The reverse transcriptase in this product is obtained by genetically engineering the M‑MLV gene to introduce specific functional modifications and expressing it via recombinant E. coli. This enzyme has been engineered to eliminate RNase H activity, exhibits enhanced thermal stability, enables high‑temperature reverse transcription, and mitigates the adverse effects of RNA secondary structure and non‑specific factors on cDNA synthesis.
Storage conditions
Store at 2–8°C; stable for 3 months. Store at –20°C; stable for 2 years. During use, minimize repeated freeze–thaw cycles. Transport with ice packs.
Demo Usage:
Instructions for Use
One-step method (suitable for RNA samples with low genomic DNA content)

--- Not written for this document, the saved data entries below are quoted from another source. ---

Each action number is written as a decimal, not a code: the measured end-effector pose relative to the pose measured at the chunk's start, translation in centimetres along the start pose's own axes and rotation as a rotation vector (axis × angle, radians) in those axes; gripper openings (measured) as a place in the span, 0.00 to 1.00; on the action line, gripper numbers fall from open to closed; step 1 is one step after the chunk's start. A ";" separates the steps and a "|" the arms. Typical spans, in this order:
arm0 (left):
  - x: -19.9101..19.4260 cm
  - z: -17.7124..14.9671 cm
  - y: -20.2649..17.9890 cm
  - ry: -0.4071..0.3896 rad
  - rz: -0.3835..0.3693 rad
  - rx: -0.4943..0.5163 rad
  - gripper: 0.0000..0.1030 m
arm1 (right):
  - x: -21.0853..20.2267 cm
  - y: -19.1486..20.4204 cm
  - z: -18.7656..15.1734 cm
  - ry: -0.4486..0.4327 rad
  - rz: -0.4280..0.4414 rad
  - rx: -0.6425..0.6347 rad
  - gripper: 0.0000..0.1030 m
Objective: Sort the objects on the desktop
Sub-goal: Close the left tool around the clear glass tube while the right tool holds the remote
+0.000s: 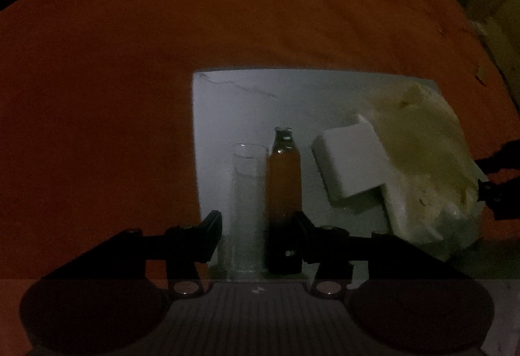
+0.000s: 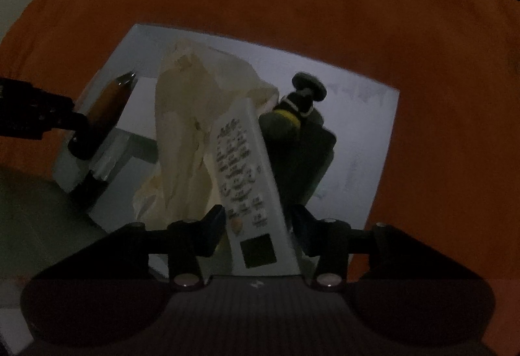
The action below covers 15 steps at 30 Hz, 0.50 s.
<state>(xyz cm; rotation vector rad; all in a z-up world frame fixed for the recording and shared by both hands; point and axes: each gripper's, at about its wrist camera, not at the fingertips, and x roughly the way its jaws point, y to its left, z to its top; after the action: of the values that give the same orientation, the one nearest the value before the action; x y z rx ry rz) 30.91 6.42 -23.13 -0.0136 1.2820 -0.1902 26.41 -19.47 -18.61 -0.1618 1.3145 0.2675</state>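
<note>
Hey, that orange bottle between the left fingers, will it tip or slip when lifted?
The orange bottle is tall and narrow, so probably tippy. It looks mostly full, likely heavy for its size. Its smooth wall may slip, and the clear glass beside it could get knocked.

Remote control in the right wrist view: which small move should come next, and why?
Probably lift it straight up a little. The right hand-held gripper appears closed on the long edges of the remote control, and it lies between a crumpled bag and a dark gadget with a yellow band, so sliding sideways could drag them.

Glass (image 1: 248,193) left of bottle (image 1: 283,174), touching.
</note>
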 end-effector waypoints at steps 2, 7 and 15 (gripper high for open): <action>0.0 0.0 0.5 -0.001 0.003 -0.016 0.42 | -0.3 0.5 0.0 -0.019 -0.029 -0.037 0.53; 0.1 0.1 1.1 -0.003 0.024 -0.026 0.42 | -0.4 1.7 0.0 -0.041 -0.070 -0.126 0.53; 0.8 -0.1 -0.7 0.020 0.027 0.029 0.42 | 0.4 3.8 0.4 -0.015 -0.104 -0.232 0.53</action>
<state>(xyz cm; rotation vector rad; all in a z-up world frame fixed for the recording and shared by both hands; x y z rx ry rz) 30.95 5.63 -23.86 0.0305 1.2985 -0.1860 25.84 -15.70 -18.75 -0.4221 1.2538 0.3317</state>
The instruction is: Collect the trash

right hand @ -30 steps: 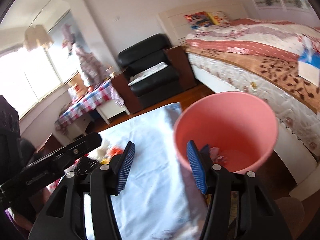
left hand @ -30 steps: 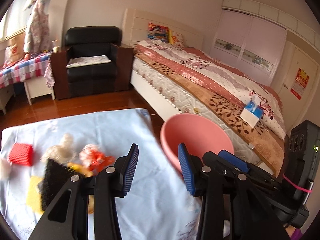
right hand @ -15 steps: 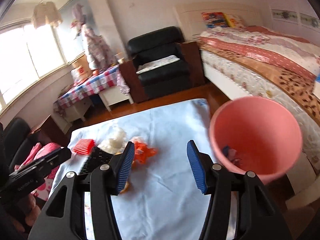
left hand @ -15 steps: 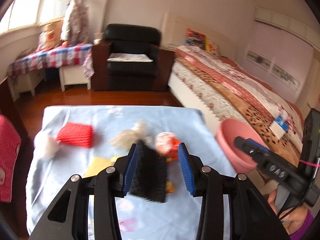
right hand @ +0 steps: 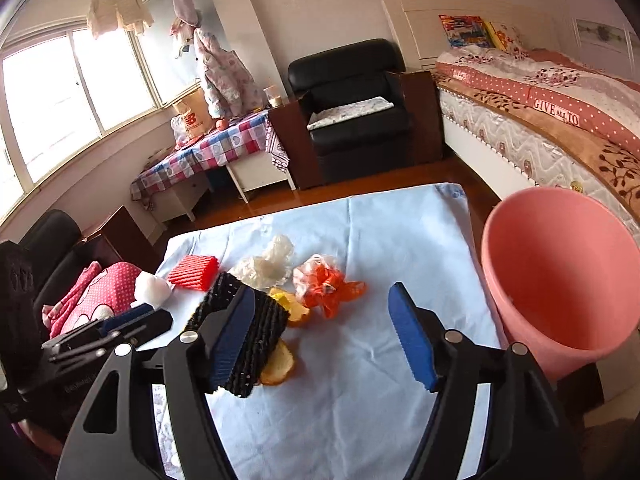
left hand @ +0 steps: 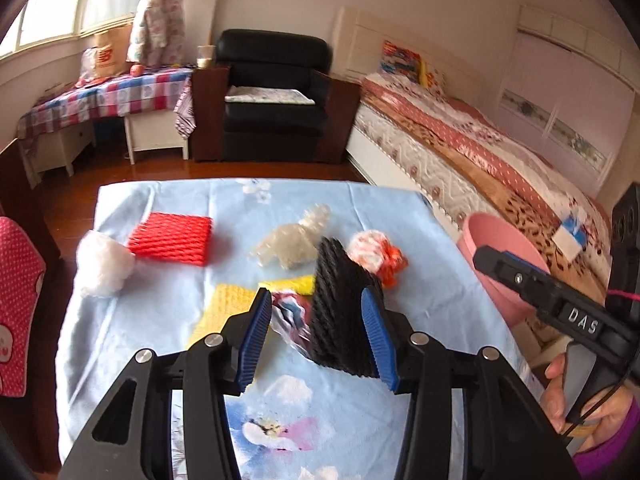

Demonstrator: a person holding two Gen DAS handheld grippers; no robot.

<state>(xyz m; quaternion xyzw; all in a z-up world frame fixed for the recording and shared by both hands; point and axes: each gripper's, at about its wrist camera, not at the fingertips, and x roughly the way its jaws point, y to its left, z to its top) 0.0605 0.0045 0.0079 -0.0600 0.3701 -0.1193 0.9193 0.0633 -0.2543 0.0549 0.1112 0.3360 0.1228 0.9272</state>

Prepare the following reaction solution on ice:
Reagent Usage amount Fast First-Strand cDNA Synthesis Mix 4 μL dsDNase 1 μL RNA template 50 ng~1 μg Nuclease-Free Water Bring up to 20 μL. Note: RNA extracted using the kit is recommended as the template; the RNA extraction kit from Xiantiang Biological is compatible. Briefly centrifuge, vortex to mix thoroughly, and then proceed with the reaction according to the following protocol:
Temperature Time Purpose 37°C 2 min Remove genomic DNA 55℃ 15 min Reverse transcription 85℃ 5 min Terminate reverse transcription Place the prepared cDNA on ice for subsequent experiments. It can be stored at −20°C for short-term use, with a recommended storage period of no more than one week. For long-term storage, aliquot the sample and store it at −80°C.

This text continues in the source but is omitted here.